### Instructions for the task
Once the line containing "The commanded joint" is found in the records below, return it and each following line exactly, up to and including the line containing "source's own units", and nothing else.

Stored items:
+++
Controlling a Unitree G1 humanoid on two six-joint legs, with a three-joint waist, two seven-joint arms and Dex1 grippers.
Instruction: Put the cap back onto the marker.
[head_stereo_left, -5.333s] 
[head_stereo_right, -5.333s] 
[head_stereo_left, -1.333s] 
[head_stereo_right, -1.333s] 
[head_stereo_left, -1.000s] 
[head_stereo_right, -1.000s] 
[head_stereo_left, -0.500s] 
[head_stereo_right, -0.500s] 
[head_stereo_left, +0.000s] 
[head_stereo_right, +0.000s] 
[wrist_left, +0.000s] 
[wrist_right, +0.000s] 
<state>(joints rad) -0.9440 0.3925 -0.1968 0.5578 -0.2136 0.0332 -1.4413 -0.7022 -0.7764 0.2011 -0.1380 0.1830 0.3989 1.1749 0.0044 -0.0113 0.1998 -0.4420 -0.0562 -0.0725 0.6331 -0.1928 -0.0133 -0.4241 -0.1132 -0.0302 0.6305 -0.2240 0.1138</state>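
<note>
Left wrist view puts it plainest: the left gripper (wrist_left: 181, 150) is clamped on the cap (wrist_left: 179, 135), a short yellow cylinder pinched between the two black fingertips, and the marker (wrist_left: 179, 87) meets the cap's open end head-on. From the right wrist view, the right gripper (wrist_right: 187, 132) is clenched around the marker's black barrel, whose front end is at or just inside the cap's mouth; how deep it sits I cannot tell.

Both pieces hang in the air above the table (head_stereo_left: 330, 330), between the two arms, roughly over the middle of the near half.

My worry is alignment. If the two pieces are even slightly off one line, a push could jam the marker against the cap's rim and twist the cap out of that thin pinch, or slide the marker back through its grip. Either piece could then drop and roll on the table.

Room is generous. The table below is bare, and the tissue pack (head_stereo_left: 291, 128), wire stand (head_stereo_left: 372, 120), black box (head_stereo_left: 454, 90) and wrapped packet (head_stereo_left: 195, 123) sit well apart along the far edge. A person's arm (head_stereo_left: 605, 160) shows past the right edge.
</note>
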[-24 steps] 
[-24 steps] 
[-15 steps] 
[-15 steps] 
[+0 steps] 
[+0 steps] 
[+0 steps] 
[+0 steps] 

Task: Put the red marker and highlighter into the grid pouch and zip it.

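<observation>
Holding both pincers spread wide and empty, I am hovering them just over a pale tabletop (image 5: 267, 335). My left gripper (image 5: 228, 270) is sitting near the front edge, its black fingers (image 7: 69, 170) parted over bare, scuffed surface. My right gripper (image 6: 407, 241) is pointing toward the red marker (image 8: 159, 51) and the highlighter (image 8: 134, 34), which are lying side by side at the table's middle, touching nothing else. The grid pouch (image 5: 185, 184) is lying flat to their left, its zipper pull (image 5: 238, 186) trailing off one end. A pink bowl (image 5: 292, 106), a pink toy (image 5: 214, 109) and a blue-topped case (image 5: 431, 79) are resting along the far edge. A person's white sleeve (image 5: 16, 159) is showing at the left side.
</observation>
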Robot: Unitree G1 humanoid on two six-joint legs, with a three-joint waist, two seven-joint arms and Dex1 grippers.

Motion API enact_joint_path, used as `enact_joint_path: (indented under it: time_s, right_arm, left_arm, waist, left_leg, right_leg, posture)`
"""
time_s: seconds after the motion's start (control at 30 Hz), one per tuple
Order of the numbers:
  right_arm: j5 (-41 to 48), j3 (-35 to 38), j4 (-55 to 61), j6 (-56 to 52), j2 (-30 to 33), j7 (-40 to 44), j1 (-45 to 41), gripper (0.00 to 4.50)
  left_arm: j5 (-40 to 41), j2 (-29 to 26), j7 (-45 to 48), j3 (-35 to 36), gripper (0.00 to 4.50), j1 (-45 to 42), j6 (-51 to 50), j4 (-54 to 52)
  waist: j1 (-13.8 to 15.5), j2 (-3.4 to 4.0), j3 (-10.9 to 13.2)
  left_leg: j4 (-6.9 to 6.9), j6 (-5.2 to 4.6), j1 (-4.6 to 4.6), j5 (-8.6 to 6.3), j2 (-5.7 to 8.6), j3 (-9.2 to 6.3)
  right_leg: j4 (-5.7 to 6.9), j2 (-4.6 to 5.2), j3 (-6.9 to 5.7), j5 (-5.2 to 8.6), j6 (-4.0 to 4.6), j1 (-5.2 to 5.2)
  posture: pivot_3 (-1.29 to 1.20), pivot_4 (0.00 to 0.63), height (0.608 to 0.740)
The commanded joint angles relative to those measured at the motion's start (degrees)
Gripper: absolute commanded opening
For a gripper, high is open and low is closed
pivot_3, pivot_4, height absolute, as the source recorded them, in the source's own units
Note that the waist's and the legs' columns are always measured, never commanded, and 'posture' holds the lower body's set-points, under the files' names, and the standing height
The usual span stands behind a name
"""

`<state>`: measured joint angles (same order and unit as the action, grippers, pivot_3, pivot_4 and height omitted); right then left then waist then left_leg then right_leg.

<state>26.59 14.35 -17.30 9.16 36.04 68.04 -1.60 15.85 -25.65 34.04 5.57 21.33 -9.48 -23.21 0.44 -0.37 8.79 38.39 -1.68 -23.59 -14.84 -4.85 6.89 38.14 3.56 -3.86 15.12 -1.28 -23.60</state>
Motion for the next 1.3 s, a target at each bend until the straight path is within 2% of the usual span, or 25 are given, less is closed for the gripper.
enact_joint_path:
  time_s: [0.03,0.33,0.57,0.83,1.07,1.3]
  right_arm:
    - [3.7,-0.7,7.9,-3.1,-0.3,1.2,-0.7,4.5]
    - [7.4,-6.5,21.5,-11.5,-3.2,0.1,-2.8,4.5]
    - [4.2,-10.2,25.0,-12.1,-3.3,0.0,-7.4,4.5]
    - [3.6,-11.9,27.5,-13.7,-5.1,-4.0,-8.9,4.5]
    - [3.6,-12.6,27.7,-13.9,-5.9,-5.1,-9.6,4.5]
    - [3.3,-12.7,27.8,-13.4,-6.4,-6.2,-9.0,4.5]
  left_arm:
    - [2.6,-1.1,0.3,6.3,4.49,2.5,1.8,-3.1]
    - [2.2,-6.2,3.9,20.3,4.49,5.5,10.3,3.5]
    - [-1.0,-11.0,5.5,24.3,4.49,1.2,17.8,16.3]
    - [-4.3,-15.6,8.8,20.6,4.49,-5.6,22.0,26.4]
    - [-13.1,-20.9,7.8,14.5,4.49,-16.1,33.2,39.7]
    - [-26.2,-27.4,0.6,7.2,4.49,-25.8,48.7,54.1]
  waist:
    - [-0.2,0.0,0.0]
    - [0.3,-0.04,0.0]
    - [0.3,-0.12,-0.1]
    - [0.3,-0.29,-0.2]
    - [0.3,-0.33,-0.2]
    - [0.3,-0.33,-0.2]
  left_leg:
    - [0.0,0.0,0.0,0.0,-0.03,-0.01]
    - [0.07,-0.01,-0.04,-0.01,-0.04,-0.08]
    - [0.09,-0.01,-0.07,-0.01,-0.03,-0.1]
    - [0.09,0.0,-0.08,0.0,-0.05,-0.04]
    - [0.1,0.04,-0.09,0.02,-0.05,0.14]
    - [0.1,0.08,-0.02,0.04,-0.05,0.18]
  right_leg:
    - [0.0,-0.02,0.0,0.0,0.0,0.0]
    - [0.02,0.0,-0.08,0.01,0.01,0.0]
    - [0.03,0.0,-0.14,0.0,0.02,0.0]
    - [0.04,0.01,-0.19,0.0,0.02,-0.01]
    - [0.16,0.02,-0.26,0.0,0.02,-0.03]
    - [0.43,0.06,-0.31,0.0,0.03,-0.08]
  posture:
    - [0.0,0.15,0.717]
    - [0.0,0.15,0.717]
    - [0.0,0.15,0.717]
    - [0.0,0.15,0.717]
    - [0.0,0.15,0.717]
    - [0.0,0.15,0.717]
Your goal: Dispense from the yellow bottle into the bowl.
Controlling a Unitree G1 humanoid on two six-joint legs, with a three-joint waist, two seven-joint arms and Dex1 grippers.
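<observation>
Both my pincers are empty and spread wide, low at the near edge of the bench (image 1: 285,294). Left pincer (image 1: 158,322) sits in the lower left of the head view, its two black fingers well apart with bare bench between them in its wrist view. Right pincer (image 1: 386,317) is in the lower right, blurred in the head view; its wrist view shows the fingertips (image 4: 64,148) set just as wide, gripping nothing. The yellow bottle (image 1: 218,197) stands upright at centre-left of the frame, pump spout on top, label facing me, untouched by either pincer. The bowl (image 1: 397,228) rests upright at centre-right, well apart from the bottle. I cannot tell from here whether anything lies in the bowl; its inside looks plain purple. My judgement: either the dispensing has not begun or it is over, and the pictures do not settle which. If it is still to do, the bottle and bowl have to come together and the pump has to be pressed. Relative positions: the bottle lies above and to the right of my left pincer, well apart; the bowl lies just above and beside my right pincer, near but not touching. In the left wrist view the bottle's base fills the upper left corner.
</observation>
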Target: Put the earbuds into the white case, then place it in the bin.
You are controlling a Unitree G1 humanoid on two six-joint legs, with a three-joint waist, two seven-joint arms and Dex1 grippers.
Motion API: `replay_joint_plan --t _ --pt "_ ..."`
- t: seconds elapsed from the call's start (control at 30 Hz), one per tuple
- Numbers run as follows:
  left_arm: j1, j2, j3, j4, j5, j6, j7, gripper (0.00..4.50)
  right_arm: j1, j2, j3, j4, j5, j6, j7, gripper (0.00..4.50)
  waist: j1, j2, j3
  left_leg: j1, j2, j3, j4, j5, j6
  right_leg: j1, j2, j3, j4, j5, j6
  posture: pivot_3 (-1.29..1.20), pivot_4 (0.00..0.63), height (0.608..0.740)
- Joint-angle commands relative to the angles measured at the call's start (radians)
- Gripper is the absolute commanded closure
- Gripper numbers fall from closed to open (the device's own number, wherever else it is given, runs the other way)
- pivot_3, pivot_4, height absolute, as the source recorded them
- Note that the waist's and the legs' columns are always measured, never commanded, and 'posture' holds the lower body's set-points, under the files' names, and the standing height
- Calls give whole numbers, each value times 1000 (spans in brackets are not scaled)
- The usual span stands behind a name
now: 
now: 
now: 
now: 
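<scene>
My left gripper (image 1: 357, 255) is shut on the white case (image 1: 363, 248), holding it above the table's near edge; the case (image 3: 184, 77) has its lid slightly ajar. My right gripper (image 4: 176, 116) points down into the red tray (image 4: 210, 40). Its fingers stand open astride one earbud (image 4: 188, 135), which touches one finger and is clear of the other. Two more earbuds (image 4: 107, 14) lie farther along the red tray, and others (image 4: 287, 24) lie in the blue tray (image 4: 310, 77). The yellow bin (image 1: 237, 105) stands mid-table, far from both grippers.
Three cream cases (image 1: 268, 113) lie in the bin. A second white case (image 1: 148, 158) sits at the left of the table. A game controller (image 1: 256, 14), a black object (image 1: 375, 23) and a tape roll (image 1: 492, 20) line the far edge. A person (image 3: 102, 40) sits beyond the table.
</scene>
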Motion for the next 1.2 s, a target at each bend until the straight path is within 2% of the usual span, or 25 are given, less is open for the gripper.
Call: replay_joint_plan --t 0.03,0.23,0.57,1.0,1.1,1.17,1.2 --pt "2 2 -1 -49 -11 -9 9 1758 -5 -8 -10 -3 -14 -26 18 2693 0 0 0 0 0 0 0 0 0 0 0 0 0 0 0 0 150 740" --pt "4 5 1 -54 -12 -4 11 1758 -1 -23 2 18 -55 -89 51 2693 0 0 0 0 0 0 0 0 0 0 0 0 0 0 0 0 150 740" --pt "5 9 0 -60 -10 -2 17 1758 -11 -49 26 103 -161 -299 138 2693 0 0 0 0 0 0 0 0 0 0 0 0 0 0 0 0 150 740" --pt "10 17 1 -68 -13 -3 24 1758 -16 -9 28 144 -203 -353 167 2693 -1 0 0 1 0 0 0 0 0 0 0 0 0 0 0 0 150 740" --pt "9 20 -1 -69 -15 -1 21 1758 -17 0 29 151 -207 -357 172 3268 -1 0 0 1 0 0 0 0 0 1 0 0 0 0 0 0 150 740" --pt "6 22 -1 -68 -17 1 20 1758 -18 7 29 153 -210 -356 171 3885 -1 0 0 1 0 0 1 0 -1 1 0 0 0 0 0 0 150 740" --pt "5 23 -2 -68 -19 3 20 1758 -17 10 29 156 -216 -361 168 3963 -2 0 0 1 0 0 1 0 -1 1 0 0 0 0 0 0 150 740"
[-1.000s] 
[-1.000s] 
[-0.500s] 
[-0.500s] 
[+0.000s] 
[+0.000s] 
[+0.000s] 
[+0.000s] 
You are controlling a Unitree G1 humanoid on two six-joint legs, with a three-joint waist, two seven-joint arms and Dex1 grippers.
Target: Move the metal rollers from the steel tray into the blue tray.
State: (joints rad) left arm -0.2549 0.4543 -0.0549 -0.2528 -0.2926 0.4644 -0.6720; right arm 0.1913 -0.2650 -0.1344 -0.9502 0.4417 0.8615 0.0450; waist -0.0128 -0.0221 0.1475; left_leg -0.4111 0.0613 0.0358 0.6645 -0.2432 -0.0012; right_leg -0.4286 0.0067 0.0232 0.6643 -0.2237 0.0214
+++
### Result below
The commanded joint angles relative to those measured at the motion's start (degrees)
Gripper: absolute commanded opening
For a gripper, high is open and low is closed
pivot_3, pivot_4, height absolute, as the source recorded them, in the source's own units

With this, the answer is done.